- _Extracted records_
■ ■ ■ ■ ■ ■ ■

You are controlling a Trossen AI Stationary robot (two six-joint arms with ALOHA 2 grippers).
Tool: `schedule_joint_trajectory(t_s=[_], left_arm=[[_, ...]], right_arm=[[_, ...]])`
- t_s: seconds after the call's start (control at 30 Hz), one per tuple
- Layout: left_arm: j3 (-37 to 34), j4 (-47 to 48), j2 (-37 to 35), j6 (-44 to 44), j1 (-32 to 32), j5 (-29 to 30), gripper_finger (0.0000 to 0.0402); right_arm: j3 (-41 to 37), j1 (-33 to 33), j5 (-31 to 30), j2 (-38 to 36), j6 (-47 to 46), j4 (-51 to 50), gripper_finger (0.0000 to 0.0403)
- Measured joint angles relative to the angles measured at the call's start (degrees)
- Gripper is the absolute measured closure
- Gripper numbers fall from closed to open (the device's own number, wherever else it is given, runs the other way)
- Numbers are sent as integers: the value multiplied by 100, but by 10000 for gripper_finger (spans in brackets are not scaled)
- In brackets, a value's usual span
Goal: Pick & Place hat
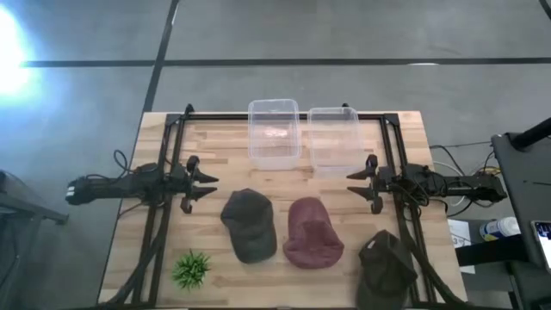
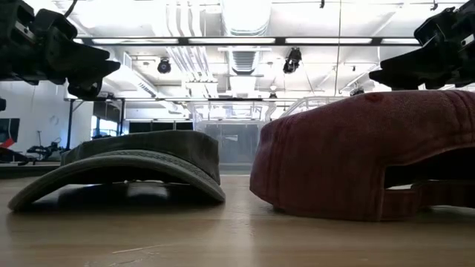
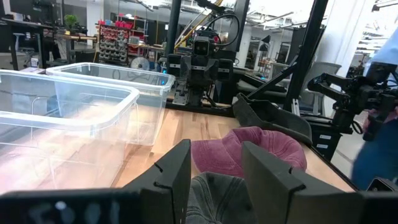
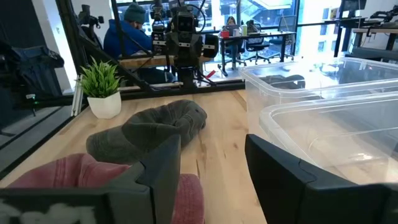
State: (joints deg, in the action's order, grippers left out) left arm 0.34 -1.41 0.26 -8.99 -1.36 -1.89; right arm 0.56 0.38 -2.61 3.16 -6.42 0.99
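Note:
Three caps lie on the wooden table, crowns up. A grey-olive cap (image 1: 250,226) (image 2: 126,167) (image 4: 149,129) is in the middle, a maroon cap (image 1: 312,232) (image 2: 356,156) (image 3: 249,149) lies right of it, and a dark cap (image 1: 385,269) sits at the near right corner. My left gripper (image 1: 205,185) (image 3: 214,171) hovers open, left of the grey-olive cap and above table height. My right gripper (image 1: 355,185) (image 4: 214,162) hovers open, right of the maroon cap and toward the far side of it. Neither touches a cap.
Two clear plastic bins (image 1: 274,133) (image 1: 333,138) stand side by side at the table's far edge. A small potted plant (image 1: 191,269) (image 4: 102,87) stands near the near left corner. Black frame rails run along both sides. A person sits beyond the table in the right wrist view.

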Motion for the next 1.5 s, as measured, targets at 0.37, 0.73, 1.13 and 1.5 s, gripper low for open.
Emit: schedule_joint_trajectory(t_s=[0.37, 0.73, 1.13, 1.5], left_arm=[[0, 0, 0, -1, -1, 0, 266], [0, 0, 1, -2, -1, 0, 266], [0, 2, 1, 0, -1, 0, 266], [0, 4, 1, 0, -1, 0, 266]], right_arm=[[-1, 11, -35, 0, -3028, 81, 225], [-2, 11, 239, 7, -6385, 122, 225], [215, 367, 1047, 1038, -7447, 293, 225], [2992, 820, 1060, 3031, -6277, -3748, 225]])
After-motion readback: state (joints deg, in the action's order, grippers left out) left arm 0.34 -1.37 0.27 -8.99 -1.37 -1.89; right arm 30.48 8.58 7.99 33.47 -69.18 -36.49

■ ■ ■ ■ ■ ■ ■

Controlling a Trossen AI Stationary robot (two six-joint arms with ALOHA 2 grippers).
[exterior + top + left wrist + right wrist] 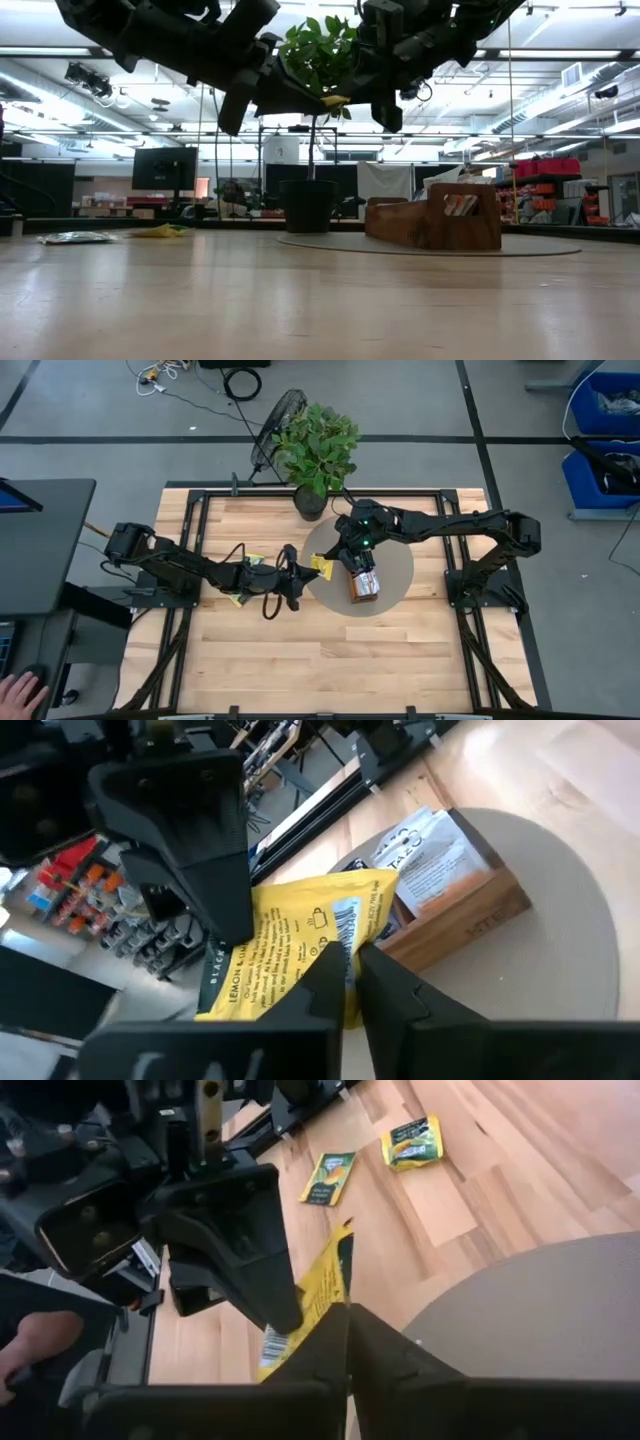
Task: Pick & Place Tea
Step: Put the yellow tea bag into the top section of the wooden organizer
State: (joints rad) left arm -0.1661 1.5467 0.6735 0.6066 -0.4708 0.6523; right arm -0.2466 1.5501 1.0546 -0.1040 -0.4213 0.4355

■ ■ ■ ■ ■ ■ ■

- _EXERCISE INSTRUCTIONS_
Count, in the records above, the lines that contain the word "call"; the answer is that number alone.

- _SOLUTION BELOW_
2